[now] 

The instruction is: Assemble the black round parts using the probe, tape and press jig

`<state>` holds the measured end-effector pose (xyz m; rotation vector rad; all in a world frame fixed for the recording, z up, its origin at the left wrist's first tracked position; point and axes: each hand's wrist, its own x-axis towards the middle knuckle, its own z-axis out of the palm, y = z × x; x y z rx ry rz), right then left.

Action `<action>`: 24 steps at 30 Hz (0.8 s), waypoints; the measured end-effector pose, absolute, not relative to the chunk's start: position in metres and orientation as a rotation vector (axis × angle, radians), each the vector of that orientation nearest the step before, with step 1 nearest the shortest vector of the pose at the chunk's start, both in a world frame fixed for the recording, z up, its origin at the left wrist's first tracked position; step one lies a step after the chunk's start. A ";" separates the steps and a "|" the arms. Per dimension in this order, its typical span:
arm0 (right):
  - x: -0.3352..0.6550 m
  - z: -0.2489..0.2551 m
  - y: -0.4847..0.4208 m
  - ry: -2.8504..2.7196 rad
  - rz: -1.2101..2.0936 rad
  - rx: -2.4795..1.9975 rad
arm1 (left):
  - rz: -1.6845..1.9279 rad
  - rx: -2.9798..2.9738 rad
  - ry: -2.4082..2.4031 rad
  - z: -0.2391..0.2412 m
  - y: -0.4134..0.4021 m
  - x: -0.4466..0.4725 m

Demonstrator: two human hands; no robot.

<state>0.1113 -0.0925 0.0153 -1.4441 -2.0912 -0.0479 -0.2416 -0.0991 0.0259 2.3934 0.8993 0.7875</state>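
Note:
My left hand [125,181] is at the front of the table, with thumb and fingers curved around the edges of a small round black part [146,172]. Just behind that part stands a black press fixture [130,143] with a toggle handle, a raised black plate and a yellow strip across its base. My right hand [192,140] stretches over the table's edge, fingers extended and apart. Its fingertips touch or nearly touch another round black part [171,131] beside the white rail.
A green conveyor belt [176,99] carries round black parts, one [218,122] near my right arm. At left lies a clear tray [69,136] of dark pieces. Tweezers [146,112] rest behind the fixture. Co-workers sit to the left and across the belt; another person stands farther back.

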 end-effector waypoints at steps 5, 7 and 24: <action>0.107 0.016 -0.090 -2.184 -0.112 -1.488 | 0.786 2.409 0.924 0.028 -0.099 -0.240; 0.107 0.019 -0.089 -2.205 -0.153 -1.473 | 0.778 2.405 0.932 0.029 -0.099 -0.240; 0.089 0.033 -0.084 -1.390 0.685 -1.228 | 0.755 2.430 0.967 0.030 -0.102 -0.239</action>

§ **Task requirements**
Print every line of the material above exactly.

§ **Task solution**
[now] 

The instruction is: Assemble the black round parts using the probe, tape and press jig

`<state>` holds the measured end-effector pose (xyz m; rotation vector rad; all in a world frame fixed for the recording, z up, its origin at the left wrist's first tracked position; point and axes: each hand's wrist, its own x-axis towards the middle knuckle, its own z-axis out of the palm, y = z × x; x y z rx ry rz), right then left.

Action `<action>`: 24 steps at 30 Hz (0.8 s), waypoints; the measured end-effector pose, absolute, not relative to the chunk's start: position in metres and orientation as a rotation vector (axis × angle, radians), each the vector of that orientation nearest the step before, with step 1 nearest the shortest vector of the pose at the chunk's start, both in a world frame fixed for the recording, z up, its origin at the left wrist's first tracked position; step one lies a step after the chunk's start. A ";" separates the steps and a "|" the arms. Per dimension in this order, its typical span:
arm0 (right):
  - x: -0.3352..0.6550 m
  - z: -0.2489..0.2551 m
  - y: -0.4847..0.4208 m
  - ry: -2.8504..2.7196 rad
  - rz: -1.2101..2.0936 rad
  - rx: -2.4795..1.9975 rad
arm1 (left):
  - rz: -1.6845..1.9279 rad
  - rx: -2.9798..2.9738 rad
  - ry: -2.4082..2.4031 rad
  - z: -0.2391..0.2412 m
  - y: -0.4134..0.4021 m
  - x: -0.4466..0.4725 m

Demonstrator: two human hands; no robot.

<state>0.1113 -0.0925 0.0153 -1.4441 -2.0912 -0.0479 -0.2416 -0.0991 0.0259 2.3934 0.8993 0.7875</state>
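Note:
My left hand [125,181] is at the front of the table, with thumb and fingers curved around the edges of a small round black part [146,172]. Just behind that part stands a black press fixture [130,143] with a toggle handle, a raised black plate and a yellow strip across its base. My right hand [192,140] stretches over the table's edge, fingers extended and apart. Its fingertips touch or nearly touch another round black part [171,131] beside the white rail.
A green conveyor belt [176,99] carries round black parts, one [218,122] near my right arm. At left lies a clear tray [69,136] of dark pieces. Tweezers [146,112] rest behind the fixture. Co-workers sit to the left and across the belt; another person stands farther back.
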
 end-effector waypoints at steps 5, 7 and 24: <action>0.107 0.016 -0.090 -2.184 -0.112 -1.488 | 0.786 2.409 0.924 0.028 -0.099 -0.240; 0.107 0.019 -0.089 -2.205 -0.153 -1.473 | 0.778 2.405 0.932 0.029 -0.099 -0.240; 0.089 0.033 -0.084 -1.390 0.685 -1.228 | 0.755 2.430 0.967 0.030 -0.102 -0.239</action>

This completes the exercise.